Exercise prompt:
Go through the entries below. Copy out every line that contains "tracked".
*** Provided records Section Begins ***
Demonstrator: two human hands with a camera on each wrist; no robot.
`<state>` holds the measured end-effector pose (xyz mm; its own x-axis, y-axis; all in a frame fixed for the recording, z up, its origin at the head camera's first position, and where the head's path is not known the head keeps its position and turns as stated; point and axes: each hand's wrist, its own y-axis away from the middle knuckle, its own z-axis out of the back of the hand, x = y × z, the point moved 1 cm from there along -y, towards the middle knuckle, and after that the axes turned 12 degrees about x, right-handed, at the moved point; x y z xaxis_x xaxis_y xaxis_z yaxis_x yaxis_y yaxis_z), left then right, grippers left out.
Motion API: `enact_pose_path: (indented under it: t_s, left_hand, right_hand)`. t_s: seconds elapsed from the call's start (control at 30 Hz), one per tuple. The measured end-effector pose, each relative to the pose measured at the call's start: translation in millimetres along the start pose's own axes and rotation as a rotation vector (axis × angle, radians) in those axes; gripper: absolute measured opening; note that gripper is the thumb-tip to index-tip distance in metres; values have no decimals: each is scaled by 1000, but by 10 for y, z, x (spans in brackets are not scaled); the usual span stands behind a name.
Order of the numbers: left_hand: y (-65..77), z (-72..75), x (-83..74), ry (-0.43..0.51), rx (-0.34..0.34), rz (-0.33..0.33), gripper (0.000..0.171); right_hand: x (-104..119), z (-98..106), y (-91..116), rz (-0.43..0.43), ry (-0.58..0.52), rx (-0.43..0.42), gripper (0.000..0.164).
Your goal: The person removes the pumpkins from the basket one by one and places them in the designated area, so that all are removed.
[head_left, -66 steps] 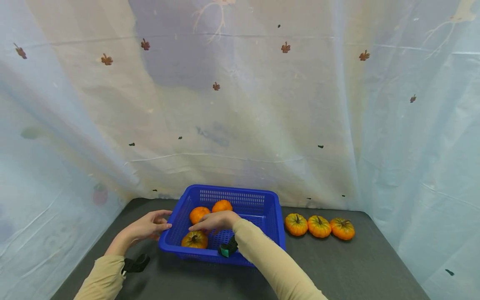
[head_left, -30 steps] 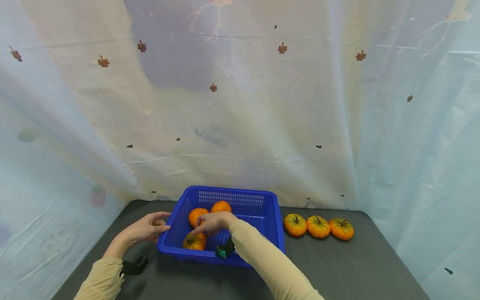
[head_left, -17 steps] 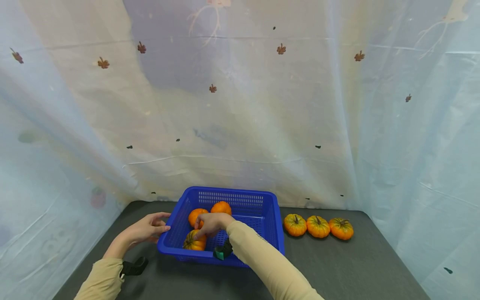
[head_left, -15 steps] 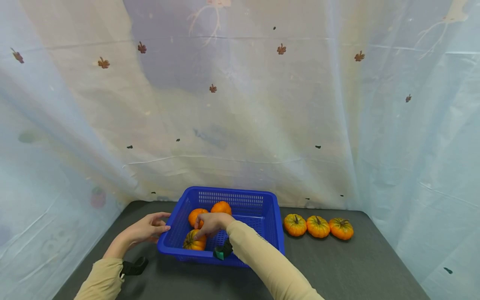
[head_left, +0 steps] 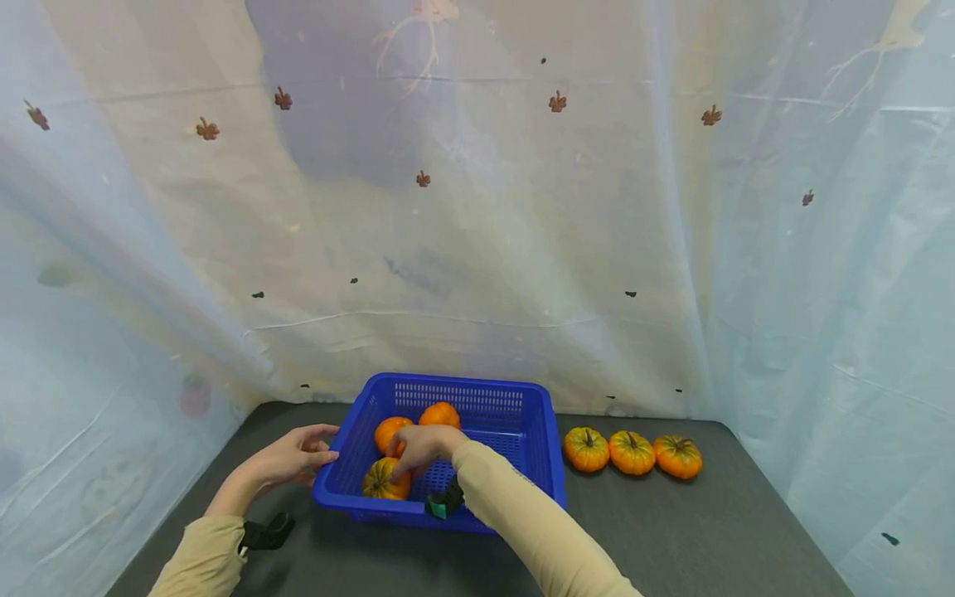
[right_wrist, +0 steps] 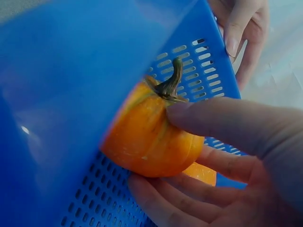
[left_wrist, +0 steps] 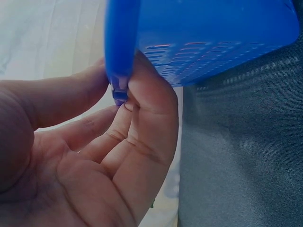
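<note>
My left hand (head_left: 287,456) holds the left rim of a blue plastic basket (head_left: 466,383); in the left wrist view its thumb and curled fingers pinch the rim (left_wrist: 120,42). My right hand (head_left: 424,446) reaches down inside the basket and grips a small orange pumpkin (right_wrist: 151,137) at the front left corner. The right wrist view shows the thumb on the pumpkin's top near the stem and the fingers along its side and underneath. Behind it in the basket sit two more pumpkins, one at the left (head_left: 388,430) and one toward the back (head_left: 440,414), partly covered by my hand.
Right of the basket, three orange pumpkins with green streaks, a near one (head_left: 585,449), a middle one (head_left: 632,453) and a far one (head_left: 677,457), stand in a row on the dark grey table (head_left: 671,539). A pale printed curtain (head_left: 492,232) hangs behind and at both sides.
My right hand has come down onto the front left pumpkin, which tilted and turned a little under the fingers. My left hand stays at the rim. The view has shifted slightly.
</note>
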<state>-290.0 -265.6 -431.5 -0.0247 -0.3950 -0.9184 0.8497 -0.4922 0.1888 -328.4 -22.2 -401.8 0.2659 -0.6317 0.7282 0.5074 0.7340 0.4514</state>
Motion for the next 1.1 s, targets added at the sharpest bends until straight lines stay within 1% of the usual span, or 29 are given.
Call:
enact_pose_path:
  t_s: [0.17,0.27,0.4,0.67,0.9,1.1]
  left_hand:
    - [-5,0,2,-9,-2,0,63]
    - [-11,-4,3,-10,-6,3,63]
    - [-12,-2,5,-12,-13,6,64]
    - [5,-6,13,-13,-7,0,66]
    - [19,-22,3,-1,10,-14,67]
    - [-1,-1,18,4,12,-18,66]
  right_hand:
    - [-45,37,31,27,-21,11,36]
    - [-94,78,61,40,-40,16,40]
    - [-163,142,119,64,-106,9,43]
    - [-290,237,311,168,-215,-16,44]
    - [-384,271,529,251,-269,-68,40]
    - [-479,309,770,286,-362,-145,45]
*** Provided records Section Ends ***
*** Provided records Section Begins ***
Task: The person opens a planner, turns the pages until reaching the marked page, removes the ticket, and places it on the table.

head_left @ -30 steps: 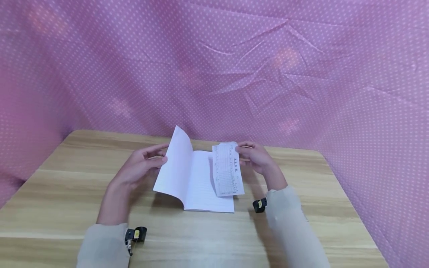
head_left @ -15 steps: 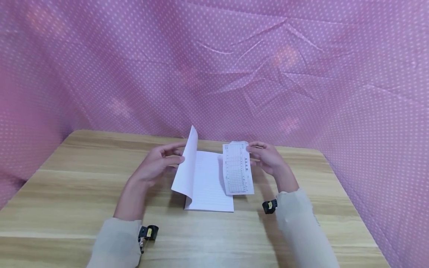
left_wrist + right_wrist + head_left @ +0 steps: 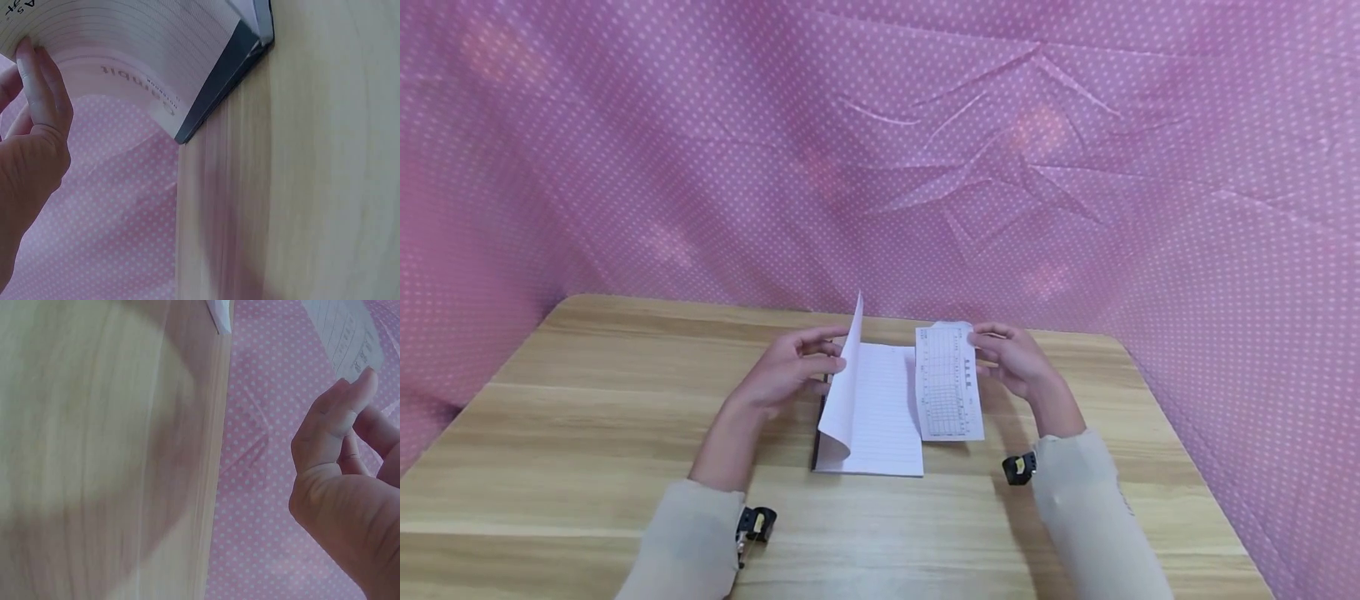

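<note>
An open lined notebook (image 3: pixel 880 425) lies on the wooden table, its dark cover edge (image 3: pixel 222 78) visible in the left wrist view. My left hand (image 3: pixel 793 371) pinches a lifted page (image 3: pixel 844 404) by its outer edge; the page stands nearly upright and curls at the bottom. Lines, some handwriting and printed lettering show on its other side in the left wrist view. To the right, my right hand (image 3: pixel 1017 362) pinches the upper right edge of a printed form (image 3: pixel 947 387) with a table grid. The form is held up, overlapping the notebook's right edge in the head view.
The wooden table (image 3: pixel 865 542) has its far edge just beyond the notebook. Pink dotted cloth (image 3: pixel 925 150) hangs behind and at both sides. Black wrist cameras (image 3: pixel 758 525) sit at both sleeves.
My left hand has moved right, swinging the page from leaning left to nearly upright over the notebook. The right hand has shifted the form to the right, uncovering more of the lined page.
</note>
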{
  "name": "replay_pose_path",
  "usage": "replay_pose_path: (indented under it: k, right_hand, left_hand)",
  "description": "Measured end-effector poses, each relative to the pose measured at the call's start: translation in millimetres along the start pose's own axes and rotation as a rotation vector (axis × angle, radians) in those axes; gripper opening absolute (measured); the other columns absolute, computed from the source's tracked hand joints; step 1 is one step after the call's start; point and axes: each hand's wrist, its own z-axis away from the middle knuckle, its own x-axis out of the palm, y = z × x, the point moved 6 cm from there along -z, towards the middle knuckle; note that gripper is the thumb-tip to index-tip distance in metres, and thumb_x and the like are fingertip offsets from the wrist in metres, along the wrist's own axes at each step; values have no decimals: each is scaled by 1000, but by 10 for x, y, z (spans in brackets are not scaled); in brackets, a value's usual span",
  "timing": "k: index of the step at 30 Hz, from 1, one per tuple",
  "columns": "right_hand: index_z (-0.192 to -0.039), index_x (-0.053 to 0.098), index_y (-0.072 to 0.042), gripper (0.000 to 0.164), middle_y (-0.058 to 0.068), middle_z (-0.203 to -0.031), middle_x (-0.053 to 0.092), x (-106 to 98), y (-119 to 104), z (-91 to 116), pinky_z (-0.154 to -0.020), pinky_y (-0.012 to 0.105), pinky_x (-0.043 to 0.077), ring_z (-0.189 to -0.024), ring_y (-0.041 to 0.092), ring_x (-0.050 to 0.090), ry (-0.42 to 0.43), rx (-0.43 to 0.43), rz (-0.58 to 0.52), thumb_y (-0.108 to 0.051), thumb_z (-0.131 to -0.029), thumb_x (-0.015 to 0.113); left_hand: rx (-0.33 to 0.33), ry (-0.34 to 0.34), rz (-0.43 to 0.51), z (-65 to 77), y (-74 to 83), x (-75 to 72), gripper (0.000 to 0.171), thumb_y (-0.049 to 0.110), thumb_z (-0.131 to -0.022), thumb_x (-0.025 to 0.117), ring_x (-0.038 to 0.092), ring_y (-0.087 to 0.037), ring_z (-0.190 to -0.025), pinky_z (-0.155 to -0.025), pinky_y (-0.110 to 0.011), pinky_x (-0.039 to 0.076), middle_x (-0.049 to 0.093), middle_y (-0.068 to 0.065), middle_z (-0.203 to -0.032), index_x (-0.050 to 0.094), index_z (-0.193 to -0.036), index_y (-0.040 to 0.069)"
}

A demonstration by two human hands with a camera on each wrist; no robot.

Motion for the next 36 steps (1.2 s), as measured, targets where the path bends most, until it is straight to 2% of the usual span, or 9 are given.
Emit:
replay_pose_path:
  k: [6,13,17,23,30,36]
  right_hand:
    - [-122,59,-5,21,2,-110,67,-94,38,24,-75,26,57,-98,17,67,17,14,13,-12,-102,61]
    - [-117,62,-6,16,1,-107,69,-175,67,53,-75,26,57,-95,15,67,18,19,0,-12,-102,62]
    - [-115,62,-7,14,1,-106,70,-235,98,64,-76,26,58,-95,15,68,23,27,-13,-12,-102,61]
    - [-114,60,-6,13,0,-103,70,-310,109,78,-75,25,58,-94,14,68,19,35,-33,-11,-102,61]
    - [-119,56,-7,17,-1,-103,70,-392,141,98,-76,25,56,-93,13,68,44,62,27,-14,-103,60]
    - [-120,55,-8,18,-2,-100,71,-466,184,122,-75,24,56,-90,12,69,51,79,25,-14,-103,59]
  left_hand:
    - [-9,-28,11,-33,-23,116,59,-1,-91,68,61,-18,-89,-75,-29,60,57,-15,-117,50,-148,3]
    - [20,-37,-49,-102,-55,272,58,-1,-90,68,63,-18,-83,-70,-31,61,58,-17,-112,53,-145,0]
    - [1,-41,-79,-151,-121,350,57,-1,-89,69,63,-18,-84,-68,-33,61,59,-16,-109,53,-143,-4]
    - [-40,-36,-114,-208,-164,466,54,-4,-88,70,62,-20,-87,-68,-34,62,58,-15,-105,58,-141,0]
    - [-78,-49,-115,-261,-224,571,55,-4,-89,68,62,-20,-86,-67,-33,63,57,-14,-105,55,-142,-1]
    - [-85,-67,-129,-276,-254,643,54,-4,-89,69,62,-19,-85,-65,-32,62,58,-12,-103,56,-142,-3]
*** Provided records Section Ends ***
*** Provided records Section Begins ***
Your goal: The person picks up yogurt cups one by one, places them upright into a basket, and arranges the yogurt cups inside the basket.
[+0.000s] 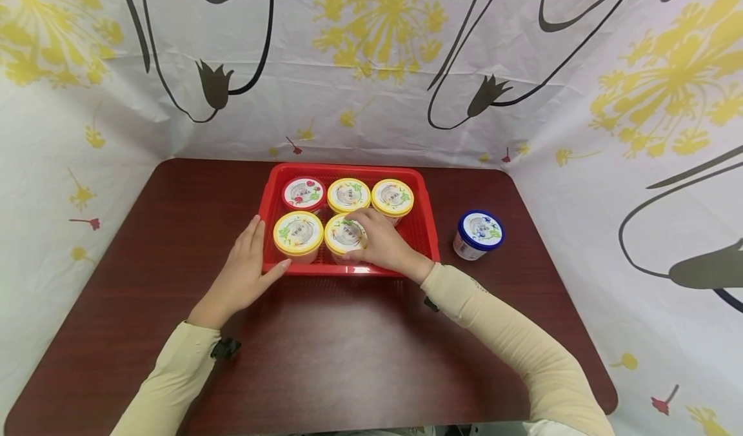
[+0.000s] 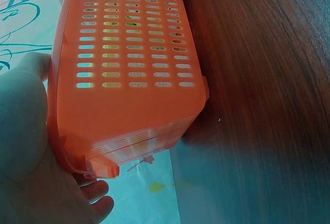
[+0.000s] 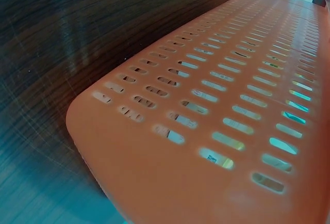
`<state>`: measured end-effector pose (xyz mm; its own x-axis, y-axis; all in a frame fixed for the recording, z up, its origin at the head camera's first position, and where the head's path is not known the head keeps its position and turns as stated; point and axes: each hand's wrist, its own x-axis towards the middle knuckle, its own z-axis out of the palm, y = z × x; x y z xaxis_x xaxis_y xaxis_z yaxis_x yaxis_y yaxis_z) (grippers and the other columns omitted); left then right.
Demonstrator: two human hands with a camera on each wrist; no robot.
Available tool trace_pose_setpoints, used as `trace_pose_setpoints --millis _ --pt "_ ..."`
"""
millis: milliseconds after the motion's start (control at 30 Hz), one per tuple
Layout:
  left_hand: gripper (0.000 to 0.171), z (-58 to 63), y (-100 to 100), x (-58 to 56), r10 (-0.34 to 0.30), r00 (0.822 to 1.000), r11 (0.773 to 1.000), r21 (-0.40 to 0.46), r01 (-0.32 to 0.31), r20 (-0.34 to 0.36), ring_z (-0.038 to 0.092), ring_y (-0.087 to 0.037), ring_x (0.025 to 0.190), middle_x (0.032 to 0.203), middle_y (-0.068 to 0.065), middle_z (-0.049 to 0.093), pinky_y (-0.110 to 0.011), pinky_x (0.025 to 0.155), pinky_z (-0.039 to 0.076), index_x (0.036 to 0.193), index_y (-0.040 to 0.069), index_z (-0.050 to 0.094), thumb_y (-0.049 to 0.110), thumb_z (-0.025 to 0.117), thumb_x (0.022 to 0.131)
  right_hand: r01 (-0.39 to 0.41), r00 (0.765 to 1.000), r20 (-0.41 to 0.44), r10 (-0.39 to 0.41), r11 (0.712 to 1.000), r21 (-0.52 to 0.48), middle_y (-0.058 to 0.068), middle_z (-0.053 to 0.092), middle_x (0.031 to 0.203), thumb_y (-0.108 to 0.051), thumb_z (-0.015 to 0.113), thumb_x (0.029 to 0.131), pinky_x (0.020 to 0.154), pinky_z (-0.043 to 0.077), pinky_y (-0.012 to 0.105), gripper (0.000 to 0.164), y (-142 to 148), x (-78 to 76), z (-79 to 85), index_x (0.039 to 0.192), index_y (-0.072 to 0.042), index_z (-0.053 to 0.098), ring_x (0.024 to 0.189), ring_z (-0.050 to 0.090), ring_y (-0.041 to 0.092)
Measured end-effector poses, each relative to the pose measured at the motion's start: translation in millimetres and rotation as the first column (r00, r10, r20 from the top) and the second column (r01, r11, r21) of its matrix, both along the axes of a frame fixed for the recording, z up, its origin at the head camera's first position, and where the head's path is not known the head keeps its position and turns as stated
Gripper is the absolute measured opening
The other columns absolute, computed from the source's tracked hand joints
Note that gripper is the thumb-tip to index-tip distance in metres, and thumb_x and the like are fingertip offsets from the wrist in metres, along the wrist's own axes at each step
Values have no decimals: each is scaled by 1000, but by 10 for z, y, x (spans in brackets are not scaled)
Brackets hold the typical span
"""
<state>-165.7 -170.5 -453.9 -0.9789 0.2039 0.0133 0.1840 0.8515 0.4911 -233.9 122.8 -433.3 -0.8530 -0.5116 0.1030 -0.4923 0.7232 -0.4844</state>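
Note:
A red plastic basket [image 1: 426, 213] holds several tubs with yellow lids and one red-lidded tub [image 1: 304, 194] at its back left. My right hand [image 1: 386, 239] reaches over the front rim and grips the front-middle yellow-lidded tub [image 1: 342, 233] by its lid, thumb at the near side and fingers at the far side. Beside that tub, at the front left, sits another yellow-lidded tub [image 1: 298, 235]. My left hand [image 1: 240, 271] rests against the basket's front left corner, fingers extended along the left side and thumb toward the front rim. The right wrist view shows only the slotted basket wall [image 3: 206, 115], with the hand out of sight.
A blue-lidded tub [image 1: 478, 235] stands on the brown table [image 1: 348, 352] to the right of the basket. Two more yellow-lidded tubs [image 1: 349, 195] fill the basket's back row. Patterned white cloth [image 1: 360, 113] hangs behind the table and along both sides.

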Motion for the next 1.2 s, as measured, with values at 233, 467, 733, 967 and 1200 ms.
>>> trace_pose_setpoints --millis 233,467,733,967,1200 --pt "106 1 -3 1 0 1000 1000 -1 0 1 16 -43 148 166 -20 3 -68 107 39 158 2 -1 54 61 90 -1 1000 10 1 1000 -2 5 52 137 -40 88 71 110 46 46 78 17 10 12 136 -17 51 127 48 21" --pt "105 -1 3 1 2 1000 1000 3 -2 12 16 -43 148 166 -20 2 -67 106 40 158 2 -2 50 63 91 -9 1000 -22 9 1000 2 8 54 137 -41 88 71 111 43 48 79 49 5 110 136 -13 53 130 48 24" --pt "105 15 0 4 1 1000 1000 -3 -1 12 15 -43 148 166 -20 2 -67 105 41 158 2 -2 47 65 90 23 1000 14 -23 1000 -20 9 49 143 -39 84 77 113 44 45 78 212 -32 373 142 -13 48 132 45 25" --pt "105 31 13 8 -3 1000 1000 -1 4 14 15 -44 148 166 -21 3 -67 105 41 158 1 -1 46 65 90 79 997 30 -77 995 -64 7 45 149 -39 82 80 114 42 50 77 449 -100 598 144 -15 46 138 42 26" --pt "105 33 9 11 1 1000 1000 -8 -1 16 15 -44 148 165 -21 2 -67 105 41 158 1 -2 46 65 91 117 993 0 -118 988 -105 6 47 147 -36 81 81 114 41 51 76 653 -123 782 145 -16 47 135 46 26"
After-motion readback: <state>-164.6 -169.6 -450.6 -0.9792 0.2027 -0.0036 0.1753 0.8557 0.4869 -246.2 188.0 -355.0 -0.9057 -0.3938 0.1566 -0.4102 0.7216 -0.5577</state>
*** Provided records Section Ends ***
Task output:
  "description": "Measured end-effector poses, each relative to the pose measured at the call's start: translation in millimetres along the start pose's own axes and rotation as a rotation vector (axis × angle, radians) in those axes; gripper opening absolute (measured); the other columns absolute, computed from the source's tracked hand joints; step 1 is one step after the call's start; point and axes: each hand's wrist, its own z-axis away from the middle knuckle, its own x-axis out of the palm, y = z × x, the point moved 6 cm from there along -z, towards the middle knuckle; note that gripper is the thumb-tip to index-tip distance in metres, and thumb_x and the like are fingertip offsets from the wrist in metres, along the wrist's own axes at each step; values have no decimals: each is scaled by 1000, but by 10 for x, y, z (spans in brackets are not scaled); in brackets, a value's usual span",
The other columns absolute, computed from the source's tracked hand joints

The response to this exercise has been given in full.